═══ EXTRACTED RECORDS

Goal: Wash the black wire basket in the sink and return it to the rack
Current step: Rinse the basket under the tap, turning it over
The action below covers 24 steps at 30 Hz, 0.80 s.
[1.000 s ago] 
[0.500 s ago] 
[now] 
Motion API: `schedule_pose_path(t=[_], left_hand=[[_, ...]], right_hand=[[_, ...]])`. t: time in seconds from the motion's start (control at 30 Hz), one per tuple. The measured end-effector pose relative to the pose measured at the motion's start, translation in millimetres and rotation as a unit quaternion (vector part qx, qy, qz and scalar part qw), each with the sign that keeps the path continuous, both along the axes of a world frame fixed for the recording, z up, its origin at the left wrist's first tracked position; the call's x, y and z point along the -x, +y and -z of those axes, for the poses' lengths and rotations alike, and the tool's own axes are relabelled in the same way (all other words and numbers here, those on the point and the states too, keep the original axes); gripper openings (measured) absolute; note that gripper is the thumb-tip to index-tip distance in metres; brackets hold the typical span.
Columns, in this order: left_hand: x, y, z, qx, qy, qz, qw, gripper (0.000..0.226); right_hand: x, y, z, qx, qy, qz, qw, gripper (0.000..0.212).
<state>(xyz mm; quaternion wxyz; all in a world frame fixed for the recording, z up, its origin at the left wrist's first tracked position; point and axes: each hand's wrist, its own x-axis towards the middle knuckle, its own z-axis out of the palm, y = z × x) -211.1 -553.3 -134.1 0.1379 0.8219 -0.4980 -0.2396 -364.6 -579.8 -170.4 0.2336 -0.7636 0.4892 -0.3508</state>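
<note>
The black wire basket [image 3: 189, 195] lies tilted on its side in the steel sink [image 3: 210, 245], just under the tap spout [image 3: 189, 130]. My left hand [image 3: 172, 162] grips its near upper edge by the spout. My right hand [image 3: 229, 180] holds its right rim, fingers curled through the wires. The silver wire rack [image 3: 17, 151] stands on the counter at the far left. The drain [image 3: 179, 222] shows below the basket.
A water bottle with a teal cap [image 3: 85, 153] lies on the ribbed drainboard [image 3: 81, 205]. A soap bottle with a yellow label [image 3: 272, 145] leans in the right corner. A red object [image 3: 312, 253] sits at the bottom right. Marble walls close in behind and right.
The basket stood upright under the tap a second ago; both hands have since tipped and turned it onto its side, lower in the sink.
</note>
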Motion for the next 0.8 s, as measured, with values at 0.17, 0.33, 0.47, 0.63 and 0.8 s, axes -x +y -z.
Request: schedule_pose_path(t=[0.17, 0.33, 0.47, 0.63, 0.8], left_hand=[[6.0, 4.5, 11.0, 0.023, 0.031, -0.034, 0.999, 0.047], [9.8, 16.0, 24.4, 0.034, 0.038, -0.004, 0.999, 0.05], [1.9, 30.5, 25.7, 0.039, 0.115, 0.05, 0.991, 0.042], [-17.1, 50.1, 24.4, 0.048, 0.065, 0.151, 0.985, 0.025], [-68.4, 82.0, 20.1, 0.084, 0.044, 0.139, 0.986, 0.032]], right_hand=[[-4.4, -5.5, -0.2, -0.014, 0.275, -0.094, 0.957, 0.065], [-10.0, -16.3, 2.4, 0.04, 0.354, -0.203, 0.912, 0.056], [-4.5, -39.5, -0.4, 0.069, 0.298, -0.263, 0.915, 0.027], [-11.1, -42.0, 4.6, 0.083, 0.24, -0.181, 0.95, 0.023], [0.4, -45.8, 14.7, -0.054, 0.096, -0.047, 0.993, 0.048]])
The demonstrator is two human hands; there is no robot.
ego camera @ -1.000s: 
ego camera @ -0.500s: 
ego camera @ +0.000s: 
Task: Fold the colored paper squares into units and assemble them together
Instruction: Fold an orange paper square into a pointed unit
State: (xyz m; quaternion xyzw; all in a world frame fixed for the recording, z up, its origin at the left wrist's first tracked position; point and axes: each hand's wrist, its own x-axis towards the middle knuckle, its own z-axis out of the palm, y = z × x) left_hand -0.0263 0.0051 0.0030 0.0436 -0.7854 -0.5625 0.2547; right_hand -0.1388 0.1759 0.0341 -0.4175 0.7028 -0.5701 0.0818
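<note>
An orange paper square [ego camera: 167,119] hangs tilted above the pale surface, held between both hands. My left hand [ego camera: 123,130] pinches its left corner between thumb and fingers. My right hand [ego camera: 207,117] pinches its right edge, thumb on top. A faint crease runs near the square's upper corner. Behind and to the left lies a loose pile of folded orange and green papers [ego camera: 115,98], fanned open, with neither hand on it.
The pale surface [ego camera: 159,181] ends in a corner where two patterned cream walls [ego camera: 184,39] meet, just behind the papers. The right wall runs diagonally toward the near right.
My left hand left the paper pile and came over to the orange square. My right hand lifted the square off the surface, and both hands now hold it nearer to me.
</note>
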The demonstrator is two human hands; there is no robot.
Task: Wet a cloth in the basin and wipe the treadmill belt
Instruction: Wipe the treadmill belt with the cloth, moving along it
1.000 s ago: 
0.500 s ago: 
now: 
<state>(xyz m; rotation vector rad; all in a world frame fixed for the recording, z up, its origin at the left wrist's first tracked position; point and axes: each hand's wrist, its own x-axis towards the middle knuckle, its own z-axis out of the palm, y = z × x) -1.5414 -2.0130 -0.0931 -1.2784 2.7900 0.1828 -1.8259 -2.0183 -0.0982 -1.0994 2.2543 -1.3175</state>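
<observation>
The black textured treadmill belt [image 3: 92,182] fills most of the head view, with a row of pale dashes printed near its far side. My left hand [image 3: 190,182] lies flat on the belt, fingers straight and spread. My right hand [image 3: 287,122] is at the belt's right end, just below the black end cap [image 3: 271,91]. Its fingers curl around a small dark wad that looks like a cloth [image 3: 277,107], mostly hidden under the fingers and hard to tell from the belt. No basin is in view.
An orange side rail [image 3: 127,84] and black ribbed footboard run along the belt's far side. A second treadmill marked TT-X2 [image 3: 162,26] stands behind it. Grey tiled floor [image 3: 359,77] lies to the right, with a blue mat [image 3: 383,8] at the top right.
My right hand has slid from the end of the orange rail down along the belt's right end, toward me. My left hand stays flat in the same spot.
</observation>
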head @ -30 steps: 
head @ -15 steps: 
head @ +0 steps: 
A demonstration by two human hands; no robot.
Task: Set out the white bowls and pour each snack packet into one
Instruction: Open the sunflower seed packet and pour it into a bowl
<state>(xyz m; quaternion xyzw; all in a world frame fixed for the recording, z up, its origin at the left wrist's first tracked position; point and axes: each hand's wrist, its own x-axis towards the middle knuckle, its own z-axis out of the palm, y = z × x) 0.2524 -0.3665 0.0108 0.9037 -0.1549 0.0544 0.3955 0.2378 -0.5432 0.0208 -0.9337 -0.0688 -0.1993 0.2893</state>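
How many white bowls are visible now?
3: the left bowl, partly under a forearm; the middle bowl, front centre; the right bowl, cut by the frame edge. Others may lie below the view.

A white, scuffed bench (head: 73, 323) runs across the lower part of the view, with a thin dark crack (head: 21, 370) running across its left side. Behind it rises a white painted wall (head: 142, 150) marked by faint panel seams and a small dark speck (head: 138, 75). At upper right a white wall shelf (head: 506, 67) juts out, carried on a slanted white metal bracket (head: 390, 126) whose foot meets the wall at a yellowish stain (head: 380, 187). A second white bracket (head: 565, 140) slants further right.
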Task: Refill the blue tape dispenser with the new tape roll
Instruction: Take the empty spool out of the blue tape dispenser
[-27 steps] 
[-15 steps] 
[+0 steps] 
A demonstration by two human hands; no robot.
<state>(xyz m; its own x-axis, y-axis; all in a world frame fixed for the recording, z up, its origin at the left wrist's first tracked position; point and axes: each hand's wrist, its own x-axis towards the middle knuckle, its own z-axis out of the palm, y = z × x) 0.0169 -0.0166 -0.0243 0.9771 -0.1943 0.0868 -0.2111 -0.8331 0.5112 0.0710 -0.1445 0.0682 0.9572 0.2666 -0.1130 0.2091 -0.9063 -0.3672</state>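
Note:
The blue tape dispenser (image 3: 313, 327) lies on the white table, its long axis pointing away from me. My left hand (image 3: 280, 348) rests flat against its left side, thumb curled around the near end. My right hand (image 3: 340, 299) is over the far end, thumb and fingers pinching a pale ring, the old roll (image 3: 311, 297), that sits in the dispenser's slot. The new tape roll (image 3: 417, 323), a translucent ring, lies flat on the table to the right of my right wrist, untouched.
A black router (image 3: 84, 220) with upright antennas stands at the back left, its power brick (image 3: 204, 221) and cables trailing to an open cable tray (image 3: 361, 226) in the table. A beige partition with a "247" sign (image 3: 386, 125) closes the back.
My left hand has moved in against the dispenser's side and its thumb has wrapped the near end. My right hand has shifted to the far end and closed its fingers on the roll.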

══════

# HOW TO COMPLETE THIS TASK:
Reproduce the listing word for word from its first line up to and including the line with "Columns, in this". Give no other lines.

# PROBLEM SOLUTION:
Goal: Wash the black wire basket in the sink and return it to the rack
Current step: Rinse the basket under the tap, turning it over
The action below covers 24 steps at 30 Hz, 0.80 s.
[1.000 s ago] 
[0.500 s ago] 
[now] 
Motion API: `schedule_pose_path(t=[_], left_hand=[[_, ...]], right_hand=[[_, ...]])`. t: time in seconds from the motion's start (control at 30 Hz), one per tuple. The measured end-effector pose relative to the pose measured at the motion's start, translation in millimetres and rotation as a unit quaternion (vector part qx, qy, qz and scalar part qw), each with the sign that keeps the path continuous, both along the axes of a world frame fixed for the recording, z up, its origin at the left wrist's first tracked position; the call's x, y and z point along the -x, +y and -z of those axes, for the poses' lengths and rotations alike, and the tool's own axes are relabelled in the same way (all other words and numbers here, those on the point and the states too, keep the original axes); gripper openings (measured) absolute; note that gripper is the thumb-tip to index-tip distance in metres; brackets hold the typical span.
Columns, in this order: left_hand: x, y, z, qx, qy, qz, qw, gripper (0.000..0.226); right_hand: x, y, z, qx, qy, qz, qw, gripper (0.000..0.212).

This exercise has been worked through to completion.